King of Tambralinga
- Reign: 1183–1230
- Predecessor: Sri Dharmasokaraja II
- Successor: Chandrabhanu III
- Born: Indaprasthanagara
- Died: 1230 Nakhon Si Thammarat
- Dynasty: Padmavamsa (Lotus)

= Sri Dharmasokaraja III =

King of Tambralinga from 1183 to 1230

Sri Dharmasokaraja III (ศรีธรรมโศกราชที่ 3), also known as Chandrabhanu II (จันทรภาณุที่ 2) or Vaṃśasurā I (พงษ์สุราหะที่ 1) , was a late 12th–early 13th century monarch of Tambralinga, mentioned in the Legend of Nakhon Si Thammarat. He is said to have succeeded his elder brother, Sri Dharmasokaraja II, in 1183 CE.

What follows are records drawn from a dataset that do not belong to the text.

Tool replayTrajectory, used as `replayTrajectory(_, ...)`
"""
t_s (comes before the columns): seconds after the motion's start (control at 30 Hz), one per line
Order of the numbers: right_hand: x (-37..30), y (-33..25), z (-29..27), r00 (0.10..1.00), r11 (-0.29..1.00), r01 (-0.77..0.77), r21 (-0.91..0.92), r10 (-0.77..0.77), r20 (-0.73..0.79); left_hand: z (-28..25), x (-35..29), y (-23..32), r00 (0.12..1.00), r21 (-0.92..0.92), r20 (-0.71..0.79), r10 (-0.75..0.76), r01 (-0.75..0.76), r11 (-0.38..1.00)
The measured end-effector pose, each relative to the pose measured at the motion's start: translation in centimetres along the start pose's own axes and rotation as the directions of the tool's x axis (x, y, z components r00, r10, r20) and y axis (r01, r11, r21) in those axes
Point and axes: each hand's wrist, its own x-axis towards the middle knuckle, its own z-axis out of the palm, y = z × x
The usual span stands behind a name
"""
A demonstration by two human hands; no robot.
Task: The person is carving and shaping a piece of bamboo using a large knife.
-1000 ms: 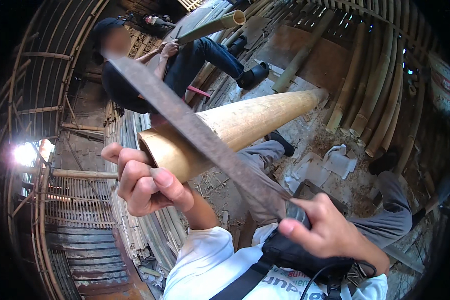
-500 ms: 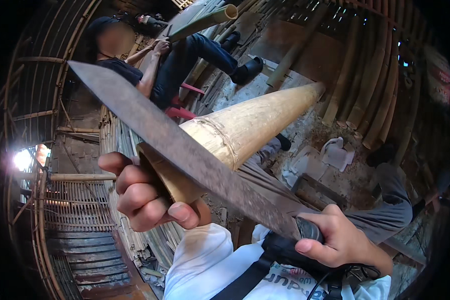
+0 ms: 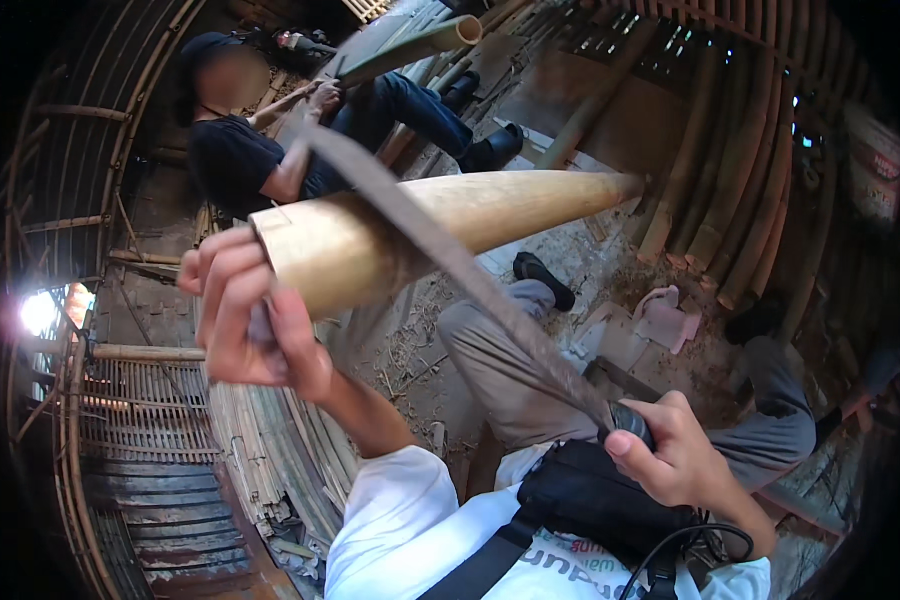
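Note:
My left hand [image 3: 255,310] is closed around the near, open end of a thick pale bamboo pole [image 3: 540,208], with its fingers hooked over the cut rim. From there the pole runs to the right, away from me, at a slight slant. My right hand [image 3: 675,450] grips the dark handle of a machete [image 3: 500,300]. Its long blade crosses in front of the bamboo, nearly edge-on, tip toward the upper left and blurred. Whether the blade touches the bamboo I cannot tell.
At upper left a seated person [image 3: 235,150] holds a long tool by another bamboo pole [image 3: 410,50]. Several bamboo poles [image 3: 715,200] lean at the right. Split bamboo strips [image 3: 290,450] lie stacked at lower left. My grey trouser leg [image 3: 490,375] is below the blade.
My left hand has moved up and left with the bamboo's near end, which now lies flatter. The machete blade has turned edge-on, and its tip has shifted right.

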Motion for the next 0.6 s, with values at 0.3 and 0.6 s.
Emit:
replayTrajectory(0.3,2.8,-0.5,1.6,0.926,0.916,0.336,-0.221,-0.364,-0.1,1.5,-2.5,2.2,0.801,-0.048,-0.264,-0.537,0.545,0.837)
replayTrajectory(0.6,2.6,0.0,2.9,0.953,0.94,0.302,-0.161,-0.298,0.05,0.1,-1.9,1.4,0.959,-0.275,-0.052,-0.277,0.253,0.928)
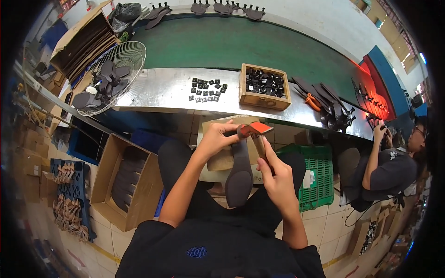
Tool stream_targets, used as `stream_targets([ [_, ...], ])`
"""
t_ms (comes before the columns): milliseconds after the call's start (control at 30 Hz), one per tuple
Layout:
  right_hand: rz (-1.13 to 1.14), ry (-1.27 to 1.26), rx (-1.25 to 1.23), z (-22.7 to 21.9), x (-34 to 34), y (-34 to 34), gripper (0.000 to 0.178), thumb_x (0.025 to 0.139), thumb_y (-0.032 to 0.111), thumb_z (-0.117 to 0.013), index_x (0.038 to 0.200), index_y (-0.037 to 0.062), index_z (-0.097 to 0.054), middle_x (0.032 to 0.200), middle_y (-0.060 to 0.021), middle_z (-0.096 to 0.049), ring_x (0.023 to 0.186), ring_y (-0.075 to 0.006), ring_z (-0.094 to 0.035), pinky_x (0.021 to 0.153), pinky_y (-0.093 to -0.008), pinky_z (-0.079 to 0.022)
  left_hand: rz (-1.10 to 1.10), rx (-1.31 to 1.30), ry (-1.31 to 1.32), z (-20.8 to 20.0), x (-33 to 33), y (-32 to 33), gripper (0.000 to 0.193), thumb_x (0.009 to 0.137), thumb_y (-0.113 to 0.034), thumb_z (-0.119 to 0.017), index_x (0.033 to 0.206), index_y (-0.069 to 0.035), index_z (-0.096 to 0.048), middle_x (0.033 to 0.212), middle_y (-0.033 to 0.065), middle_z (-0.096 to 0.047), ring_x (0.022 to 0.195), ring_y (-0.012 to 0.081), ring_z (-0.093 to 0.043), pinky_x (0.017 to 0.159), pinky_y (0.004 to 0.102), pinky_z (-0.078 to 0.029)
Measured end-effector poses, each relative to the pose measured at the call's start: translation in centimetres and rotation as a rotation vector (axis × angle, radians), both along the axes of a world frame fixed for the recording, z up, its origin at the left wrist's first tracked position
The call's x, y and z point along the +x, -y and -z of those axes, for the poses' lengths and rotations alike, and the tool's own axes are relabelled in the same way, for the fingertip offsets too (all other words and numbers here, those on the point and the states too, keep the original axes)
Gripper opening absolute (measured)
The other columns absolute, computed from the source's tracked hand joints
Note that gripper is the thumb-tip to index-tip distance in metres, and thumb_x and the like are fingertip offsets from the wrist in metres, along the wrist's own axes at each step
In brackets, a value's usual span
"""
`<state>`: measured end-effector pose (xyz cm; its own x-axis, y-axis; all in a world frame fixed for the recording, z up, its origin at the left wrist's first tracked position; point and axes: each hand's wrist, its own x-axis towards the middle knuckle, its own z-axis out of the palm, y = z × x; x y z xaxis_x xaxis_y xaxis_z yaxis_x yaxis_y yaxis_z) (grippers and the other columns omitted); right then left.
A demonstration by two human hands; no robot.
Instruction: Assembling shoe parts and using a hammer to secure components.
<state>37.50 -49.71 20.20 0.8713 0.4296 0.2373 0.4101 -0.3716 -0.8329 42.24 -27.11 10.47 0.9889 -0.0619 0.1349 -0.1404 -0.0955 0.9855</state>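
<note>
Between my knees, a dark grey shoe sole (239, 183) hangs with its broad end down. The fingers of my left hand (217, 137) are closed round its narrow upper end, which is partly hidden. My right hand (278, 178) grips the wooden handle of a hammer (262, 127) with a red head. That head lies across the top of the sole, close to my left fingertips; whether it touches is unclear. Behind the sole is a pale work stand (218, 160), mostly covered by my hands and the sole.
On the metal-edged bench ahead lie small black square pieces (206, 90), a wooden box (264, 104) of similar pieces, orange-handled pliers (312, 102) and dark soles (331, 104). A wire basket (134, 51) holds more. Cardboard box (139, 199) left; green crate (320, 185) and a co-worker (391, 167) right.
</note>
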Motion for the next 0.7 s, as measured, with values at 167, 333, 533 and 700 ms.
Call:
stream_targets([
  [167,0.081,0.034,0.015,-0.8,-1.3,-0.1,0.052,0.099,0.005,-0.058,0.149,0.0071,-0.047,0.085,-0.0134,-0.066,0.071,-0.0146,-0.061,0.068,-0.0285,-0.050,-0.058,-0.039,-0.079,-0.9,-0.8,0.7,0.023,0.083,-0.012,-0.079,0.104,-0.003,-0.077,0.087,0.0070,-0.076,0.105,0.0079,-0.062,0.120,0.0391,-0.033],
  [333,0.024,0.105,-0.021,-1.4,-0.5,0.5,0.052,0.099,0.003,-0.059,0.149,0.0033,-0.046,0.096,-0.0159,-0.069,0.075,-0.0180,-0.064,0.069,-0.0288,-0.051,-0.022,0.212,0.032,0.5,-1.8,0.4,0.071,0.083,-0.022,-0.080,0.141,0.000,-0.047,0.118,0.0065,-0.072,0.128,0.0222,-0.057,0.121,0.0423,-0.030],
  [533,0.042,0.288,0.043,-5.2,-1.9,0.6,0.041,0.095,0.000,-0.063,0.135,-0.0055,-0.057,0.110,-0.0240,-0.069,0.093,-0.0287,-0.070,0.085,-0.0360,-0.054,-0.103,0.652,0.136,0.1,-2.6,0.2,0.123,0.084,-0.042,-0.078,0.155,0.004,0.011,0.147,0.0052,-0.055,0.144,0.0302,-0.040,0.125,0.0477,-0.018],
  [700,-0.072,0.170,-0.131,-3.3,0.3,0.4,0.045,0.094,-0.002,-0.063,0.138,-0.0034,-0.055,0.113,-0.0234,-0.069,0.095,-0.0326,-0.071,0.083,-0.0333,-0.054,-0.064,0.661,0.045,-0.9,-2.0,-0.3,0.116,0.084,-0.042,-0.076,0.157,0.002,0.002,0.148,0.0042,-0.054,0.145,0.0307,-0.038,0.124,0.0502,-0.017],
])
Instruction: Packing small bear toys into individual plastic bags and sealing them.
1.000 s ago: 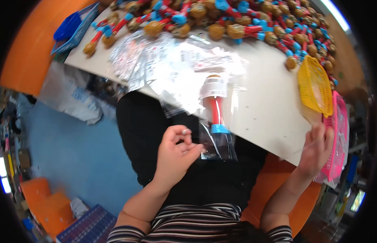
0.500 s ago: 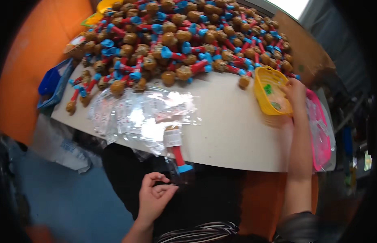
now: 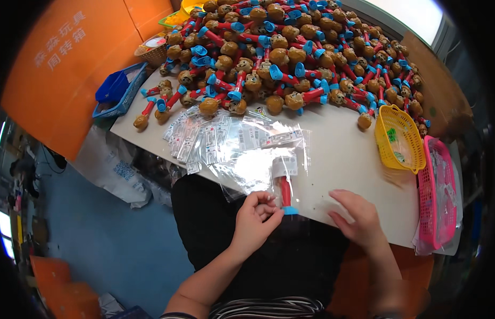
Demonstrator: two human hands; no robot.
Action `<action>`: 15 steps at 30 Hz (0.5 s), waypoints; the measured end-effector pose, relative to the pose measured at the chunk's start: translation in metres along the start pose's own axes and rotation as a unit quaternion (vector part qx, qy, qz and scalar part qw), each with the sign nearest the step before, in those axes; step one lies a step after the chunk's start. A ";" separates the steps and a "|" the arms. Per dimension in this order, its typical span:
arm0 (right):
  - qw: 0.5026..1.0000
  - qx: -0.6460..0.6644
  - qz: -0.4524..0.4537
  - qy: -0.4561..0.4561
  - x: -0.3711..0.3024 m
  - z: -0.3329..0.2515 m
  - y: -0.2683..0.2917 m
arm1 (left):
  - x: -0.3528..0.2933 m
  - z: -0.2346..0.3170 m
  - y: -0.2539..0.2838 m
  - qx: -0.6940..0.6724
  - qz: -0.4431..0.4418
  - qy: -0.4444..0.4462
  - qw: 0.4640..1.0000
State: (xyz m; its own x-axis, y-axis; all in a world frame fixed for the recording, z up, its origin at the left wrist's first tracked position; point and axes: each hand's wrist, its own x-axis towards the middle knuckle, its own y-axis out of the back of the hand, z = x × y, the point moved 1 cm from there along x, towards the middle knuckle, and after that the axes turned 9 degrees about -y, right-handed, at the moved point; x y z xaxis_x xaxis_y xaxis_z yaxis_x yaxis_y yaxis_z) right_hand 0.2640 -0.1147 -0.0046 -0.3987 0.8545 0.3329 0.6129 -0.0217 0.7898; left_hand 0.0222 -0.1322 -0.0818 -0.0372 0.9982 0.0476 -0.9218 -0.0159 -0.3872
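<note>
My left hand (image 3: 256,222) is closed in a pinch at the mouth of a clear plastic bag, near the table's front edge. Inside that bag lies a toy with a red handle (image 3: 285,192) and a blue base; a white label covers its upper end. To the right of the bag hovers my right hand (image 3: 359,217), thumb and fingers apart, with nothing plainly visible between them. Beyond the left hand, flat clear bags with printed white cards (image 3: 213,141) lie spread and overlapping, glaring with reflected light.
A large heap of similar toys with brown heads (image 3: 279,56) fills the table's far side. On the right stand a yellow basket (image 3: 382,139) with small green items and a pink basket (image 3: 427,212). A blue basket (image 3: 122,106) sits at the left edge beside an orange panel (image 3: 82,69).
My right hand has left the yellow basket and come back toward the bagged toy. My left hand stays by the bag's mouth. The whole view has shifted, moving the table rightward in the picture.
</note>
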 end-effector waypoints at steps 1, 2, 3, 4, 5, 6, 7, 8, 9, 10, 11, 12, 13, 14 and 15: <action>1.000 0.001 0.002 -0.002 0.006 -0.007 -0.006 | 0.007 0.002 -0.002 0.029 -0.004 -0.005 1.000; 1.000 0.009 0.007 0.005 0.012 -0.012 -0.013 | 0.013 0.002 -0.004 0.030 -0.006 -0.003 1.000; 1.000 0.018 0.013 0.015 0.017 -0.013 -0.017 | 0.019 0.001 -0.006 0.044 -0.008 -0.008 0.999; 1.000 0.019 0.013 0.014 0.018 -0.012 -0.020 | 0.025 0.000 -0.008 0.058 -0.010 -0.012 0.998; 0.999 0.006 0.010 0.038 0.019 -0.011 -0.024 | 0.031 -0.003 -0.009 0.065 -0.015 -0.003 0.998; 0.998 -0.006 0.005 0.060 0.016 -0.010 -0.028 | 0.033 -0.003 -0.010 0.065 -0.013 0.002 0.998; 0.998 -0.004 0.000 0.056 0.016 -0.006 -0.031 | 0.035 -0.002 -0.011 0.067 -0.026 -0.006 0.997; 0.996 -0.022 0.008 0.091 0.017 -0.002 -0.034 | 0.037 -0.002 -0.012 0.069 -0.037 -0.013 0.997; 0.991 -0.040 0.014 0.124 0.012 0.001 -0.036 | 0.036 0.002 -0.010 0.087 -0.045 -0.006 0.995; 0.992 -0.035 0.007 0.117 0.006 0.005 -0.038 | 0.032 0.004 -0.007 0.130 -0.040 -0.032 0.990; 0.992 -0.035 0.018 0.124 -0.001 0.009 -0.039 | 0.023 0.003 -0.001 0.180 -0.032 -0.072 0.981; 0.990 -0.036 0.032 0.133 -0.005 0.011 -0.040 | 0.016 0.005 0.006 0.228 -0.025 -0.116 0.966; 0.991 -0.036 0.030 0.126 -0.010 0.015 -0.040 | 0.011 0.008 0.011 0.285 -0.023 -0.167 0.944; 0.994 -0.009 0.034 0.101 -0.017 0.019 -0.040 | 0.007 0.011 0.016 0.340 -0.022 -0.218 0.915; 0.996 0.019 0.038 0.078 -0.022 0.022 -0.039 | 0.002 0.012 0.023 0.373 -0.036 -0.232 0.898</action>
State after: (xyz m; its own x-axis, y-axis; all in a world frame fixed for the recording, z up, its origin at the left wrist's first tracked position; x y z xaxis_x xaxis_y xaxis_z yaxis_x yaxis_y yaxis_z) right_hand 0.2637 -0.1215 -0.0543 -0.4494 0.7605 0.4687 0.6698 -0.0602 0.7401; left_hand -0.0037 -0.1316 -0.0801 0.0354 0.8690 0.4936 -0.9238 -0.1600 0.3478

Thai scholarship has often equated him with Chandrabhanu (III), the ruler renowned for the expansion of Tambralinga’s authority into Lanka; however, Chandrabhanu (III) is generally dated to a reign spanning 1230–1262 CE and is therefore understood to have succeeded Sri Dharmasokaraja III. The precise dynastic relationship between Sri Dharmasokaraja III and Chandrabhanu (III) consequently remains a matter of ongoing scholarly debate, since Chandrabhanu (III) is identified as a son of Kalinga Magha of the Polonnaruwa Kingdom, while at the same time being claimed in some traditions to belong to the same dynastic line as the earlier Sri Dharmasokaraja rulers.